I am not sure I have seen much negativity, just sound advice from people with tons of experience. Advice from people who have gone through years of design, empirical testing and all form of contortions to try something new or to get more out of a design.

Its not about trying new things. Sub frequency is all about displacement, period. Point is, for the same money (or nearly) and space, a 15" or even an 18" would do just as well if not better and for a fraction of the design time and effort. With todays drivers, and todays amp power (especially class D), plain old sealed has a lot going for it. That is the major point here. 

You have to remember, this thread will be referenced for the next "new guy". It would be unfair, and honestly improper, not to mention the alternative, proven configurations. These new designs and experiments mean absolutely nothing if there is not a qualitative and quantitative comparison. Without that, these experiments are worthless. In any case, its not like this configuration hasn't been tried before.


----------



## Patrick Bateman (Sep 11, 2006)

Orion525iT said:


> I am not sure I have seen much negativity, just sound advice from people with tons of experience. Advice from people who have gone through years of design, empirical testing and all form of contortions to try something new or to get more out of a design.
> 
> Its not about trying new things. Sub frequency is all about displacement, period. Point is, for the same money (or nearly) and space, a 15" or even an 18" would do just as well if not better and for a fraction of the design time and effort. With todays drivers, and todays amp power (especially class D), plain old sealed has a lot going for it. That is the major point here.
> 
> You have to remember, this thread will be referenced for the next "new guy". It would be unfair, and honestly improper, not to mention the alternative, proven configurations. These new designs and experiments mean absolutely nothing if there is not a qualitative and quantitative comparison. Without that, these experiments are worthless. In any case, its not like this configuration hasn't been tried before.

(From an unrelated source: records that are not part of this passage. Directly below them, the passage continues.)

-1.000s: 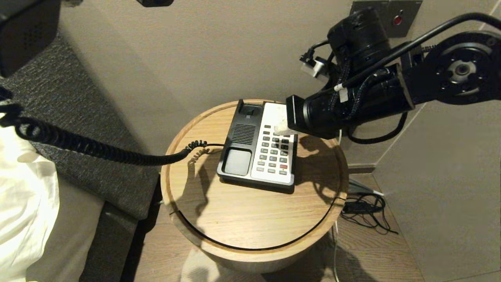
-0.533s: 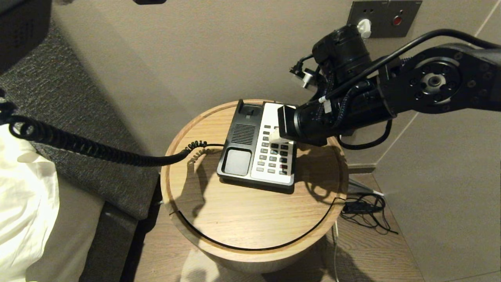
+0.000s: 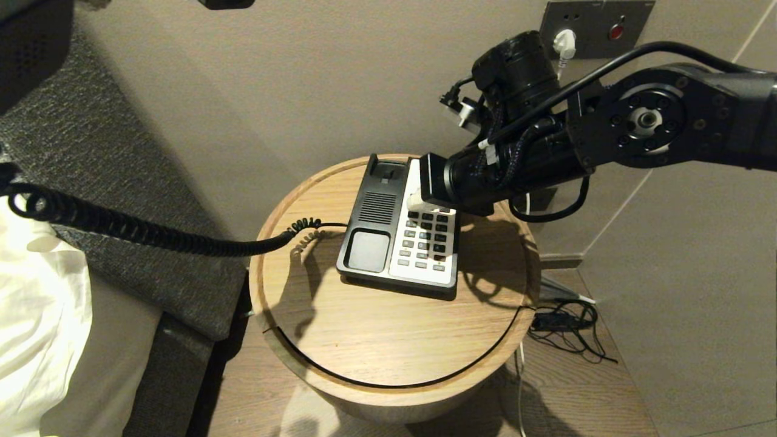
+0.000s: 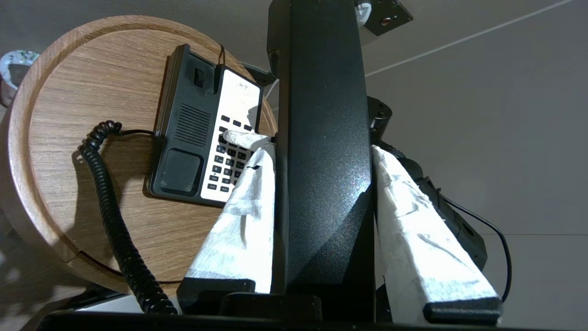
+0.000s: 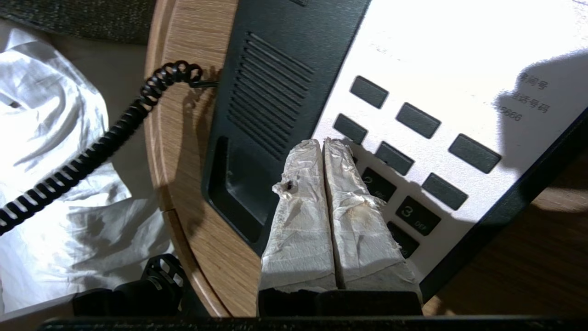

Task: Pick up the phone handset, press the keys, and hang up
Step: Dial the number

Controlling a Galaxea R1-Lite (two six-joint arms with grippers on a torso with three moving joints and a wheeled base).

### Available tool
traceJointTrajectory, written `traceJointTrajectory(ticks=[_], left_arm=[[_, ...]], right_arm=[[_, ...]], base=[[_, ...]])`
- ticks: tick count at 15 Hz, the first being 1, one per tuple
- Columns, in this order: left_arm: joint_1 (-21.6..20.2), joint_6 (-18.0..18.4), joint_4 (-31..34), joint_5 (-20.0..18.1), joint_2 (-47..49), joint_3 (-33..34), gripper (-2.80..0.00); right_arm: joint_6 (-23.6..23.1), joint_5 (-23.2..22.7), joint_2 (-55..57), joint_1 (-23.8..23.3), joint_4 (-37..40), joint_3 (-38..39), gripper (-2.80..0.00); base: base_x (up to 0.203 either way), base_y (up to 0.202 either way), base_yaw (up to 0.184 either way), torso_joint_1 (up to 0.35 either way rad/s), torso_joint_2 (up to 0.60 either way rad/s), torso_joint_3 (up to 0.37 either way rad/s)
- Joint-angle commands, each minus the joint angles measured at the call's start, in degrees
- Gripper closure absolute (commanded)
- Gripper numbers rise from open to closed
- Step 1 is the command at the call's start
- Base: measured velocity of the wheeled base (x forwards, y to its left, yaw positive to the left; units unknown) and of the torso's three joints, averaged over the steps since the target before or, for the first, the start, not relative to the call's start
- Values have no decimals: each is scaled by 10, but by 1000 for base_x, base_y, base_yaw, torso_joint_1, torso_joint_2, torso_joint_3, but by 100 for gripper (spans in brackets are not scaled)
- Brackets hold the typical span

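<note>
The black phone handset (image 4: pixel 321 161) is held off its base, out of the head view, with my left gripper (image 4: pixel 321 151) shut on it between white-wrapped fingers (image 4: pixel 248 207). Its coiled cord (image 3: pixel 139 233) stretches from the far left to the black-and-white phone base (image 3: pixel 370 243) on the round table. The dark keys (image 3: pixel 428 240) sit in the white faceplate. My right gripper (image 3: pixel 414 200) is shut, and its joined tips (image 5: pixel 321 143) rest over the upper left keys (image 5: pixel 415 119). I cannot tell whether they press down. The empty cradle (image 5: pixel 239 184) lies beside the tips.
The phone stands on a round wooden side table (image 3: pixel 376 346) against a beige wall. A wall plate with a red button (image 3: pixel 598 27) and a white plug is behind my right arm. Loose cables (image 3: pixel 564 328) lie on the floor at the right. White bedding (image 3: pixel 36 315) is at the left.
My right arm has swung left and lower across the phone, carrying the shut gripper from the faceplate's right side to its upper left keys. The handset and cord have stayed put.
</note>
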State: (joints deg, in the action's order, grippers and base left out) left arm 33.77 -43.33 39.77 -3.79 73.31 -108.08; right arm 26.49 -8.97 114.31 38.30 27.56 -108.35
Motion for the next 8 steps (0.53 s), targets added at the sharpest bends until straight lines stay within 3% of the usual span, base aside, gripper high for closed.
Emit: traceJointTrajectory(ticks=[1, 8], left_arm=[[0, -3, 2, 0, 0, 0, 0], [-3, -3, 2, 0, 0, 0, 0]], right_arm=[[1, 0, 4, 0, 1, -2, 0], [1, 9, 8, -2, 5, 7, 0]], base=[[0, 0, 0, 0, 0, 0], [0, 0, 0, 0, 0, 0]])
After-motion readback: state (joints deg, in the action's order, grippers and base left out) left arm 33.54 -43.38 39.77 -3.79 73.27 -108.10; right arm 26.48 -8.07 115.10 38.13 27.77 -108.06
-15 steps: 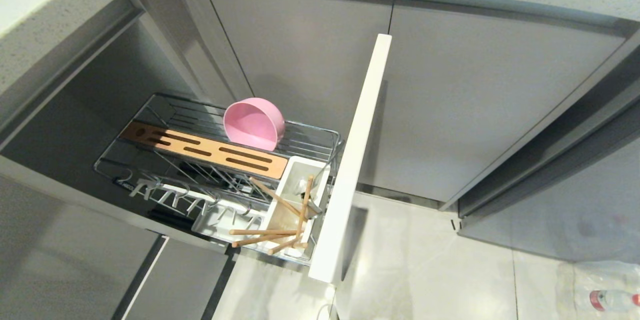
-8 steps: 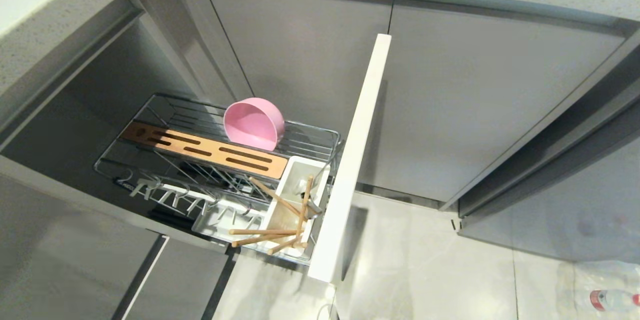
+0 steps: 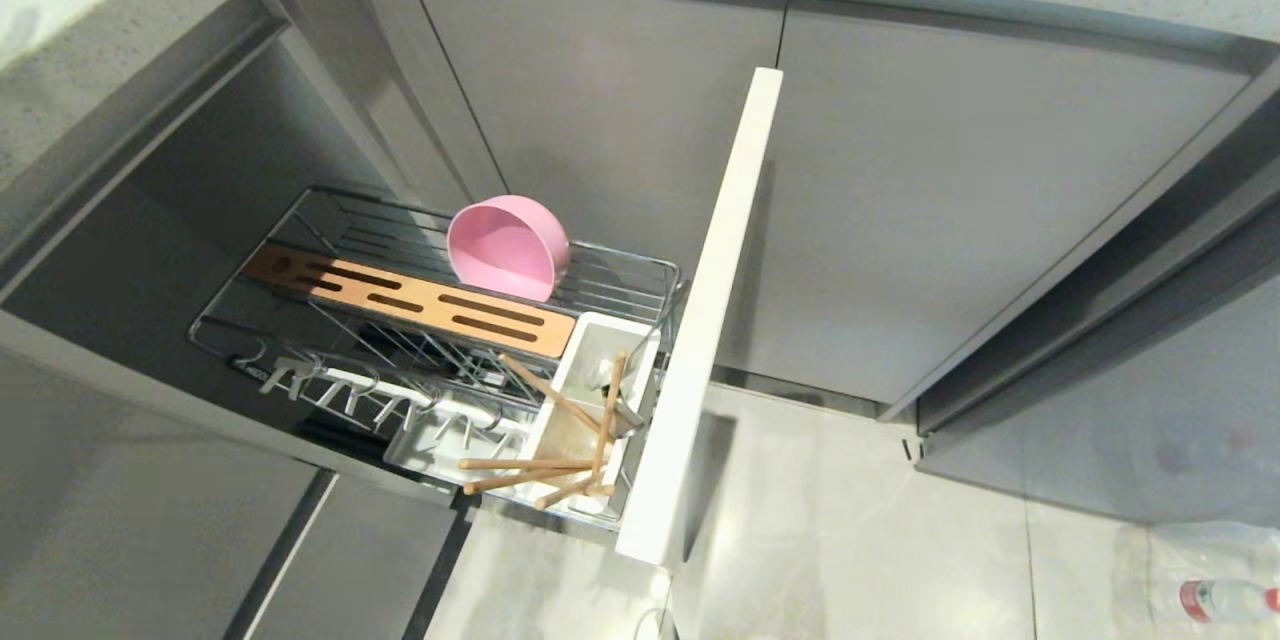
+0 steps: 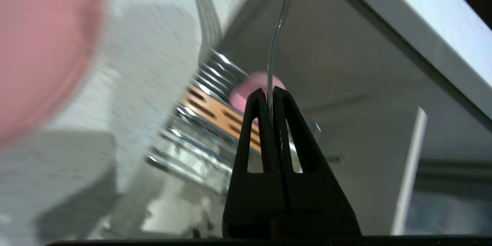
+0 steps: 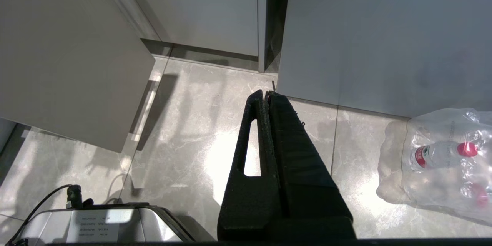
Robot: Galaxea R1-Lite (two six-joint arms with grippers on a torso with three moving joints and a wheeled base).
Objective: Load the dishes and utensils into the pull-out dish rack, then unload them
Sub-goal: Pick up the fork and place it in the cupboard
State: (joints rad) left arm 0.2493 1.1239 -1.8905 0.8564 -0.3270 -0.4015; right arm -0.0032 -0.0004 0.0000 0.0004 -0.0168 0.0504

^^^ this post sums up my feelings on this better than I could



People were telling ME similar things back when I was doing tapped horns with eights. They were basically saying "a sealed box with a high excursion twelve will generate more clean output without the hassle"

At the time, I didn't want to hear it. It's FUN making weird boxes.

But they were right, and I put my money where my mouth is. I threw away my transmission line on Tuesday, and I threw away the "triple 8" tapped horn last year. I also threw away my 10hz tapped horn that I documented over on diyaudio.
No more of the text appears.